Introduction

Completed

One of the laws of data science is the "curse of dimensionality." As the number of considered features (dimensions) of a feature space increases, the number of data configurations can grow exponentially. The number of observations (data points) needed to account for these configurations must also increase. Because this fact of life has huge ramifications for the time, computational effort, and memory required, it's often desirable to reduce the number of dimensions we have to work with.

One way to reduce the number of dimensions is to reduce the number of features considered in an analysis. After all, some features yield more insight than others for a specific analysis.
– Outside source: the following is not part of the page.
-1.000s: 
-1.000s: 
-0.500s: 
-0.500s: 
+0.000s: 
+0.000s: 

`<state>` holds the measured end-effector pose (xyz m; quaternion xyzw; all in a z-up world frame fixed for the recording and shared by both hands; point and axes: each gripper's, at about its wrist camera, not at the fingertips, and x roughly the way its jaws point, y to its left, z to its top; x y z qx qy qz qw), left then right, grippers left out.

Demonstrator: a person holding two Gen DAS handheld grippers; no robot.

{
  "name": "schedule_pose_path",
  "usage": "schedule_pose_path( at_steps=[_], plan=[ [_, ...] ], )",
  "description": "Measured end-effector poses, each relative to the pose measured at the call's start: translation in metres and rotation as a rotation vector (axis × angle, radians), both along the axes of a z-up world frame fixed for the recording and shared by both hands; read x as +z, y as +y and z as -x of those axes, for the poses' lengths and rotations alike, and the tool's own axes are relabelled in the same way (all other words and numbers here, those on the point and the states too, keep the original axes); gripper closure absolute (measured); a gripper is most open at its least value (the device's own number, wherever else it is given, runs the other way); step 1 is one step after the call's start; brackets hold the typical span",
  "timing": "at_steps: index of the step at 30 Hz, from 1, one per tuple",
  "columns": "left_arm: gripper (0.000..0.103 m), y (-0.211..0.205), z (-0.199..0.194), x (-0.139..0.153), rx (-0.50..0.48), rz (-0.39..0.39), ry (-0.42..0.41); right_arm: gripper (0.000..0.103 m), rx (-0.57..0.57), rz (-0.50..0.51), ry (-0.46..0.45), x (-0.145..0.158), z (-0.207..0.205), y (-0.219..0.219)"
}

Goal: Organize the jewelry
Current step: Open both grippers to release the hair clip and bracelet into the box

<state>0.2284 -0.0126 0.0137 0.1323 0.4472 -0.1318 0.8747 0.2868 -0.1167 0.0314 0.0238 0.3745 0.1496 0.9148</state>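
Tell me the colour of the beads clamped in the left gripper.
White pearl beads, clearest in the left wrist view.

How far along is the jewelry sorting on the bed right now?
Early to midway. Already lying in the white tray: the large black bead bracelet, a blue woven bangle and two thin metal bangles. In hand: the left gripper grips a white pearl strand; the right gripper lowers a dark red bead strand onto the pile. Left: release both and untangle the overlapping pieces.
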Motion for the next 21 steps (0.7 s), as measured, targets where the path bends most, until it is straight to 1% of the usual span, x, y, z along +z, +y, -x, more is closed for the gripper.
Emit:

Although this type of feature engineering is necessary in any data science project, we can take it only so far considering more features often increases the accuracy of a classifier. (For example, consider how many features might increase the accuracy of classifying images as cats or dogs.)

Learning objectives

In this module, you'll:

  • Learn the terms principal component analysis (PCA) and eigenvector and understand their functions in machine learning.
  • Learn about PCA theory, and then apply PCA to a food composition dataset.
  • Check for correlation, and then normalize and center the data.

Set up your environment

To learn most effectively throughout this module, we recommend that you set up your environment so you can follow along.

Complete these steps to set up your environment:

  1. Download and install Visual Studio Code. This is free and works on Windows, Mac, and Linux. Select the stable build for your platform.
  2. Download and install the Python extension for Visual Studio Code. This will include first installing a supported version of Python.
  3. Activate the Anaconda environment to be able to run Jupyter notebooks.
  4. Set up a Data Science environment to be able to use NumPy and Pandas.

Test your environment

If you have successfully set up your environment with VS Code, Python, Anaconda, and the NumPy and Pandas libraries, you should be able to run a Jupyter notebook inside of VS Code.

  1. Clone the Reactor repository and open the folder that corresponds to this module in VS Code.
  2. Run the Test-Setup-Config.ipynb file to ensure you're ready to continue through the module.

Working through this learn module

As you're working through this module, you'll be encouraged to try out code. Use the files you cloned to do this.

Jupyter Notebooks are divided into cells. Each cell contains either text written in the Markdown markup language or a space in which to write and execute computer code. Because all the code resides inside code cells, you can run each code cell inline rather than using a separate Python interactive window.

Note

This learn module is designed to have you run code cells one by one. As you complete these modules, you are encouraged to copy the code snippets into your VS Code Jupyter Notebook and run each cell one at a time.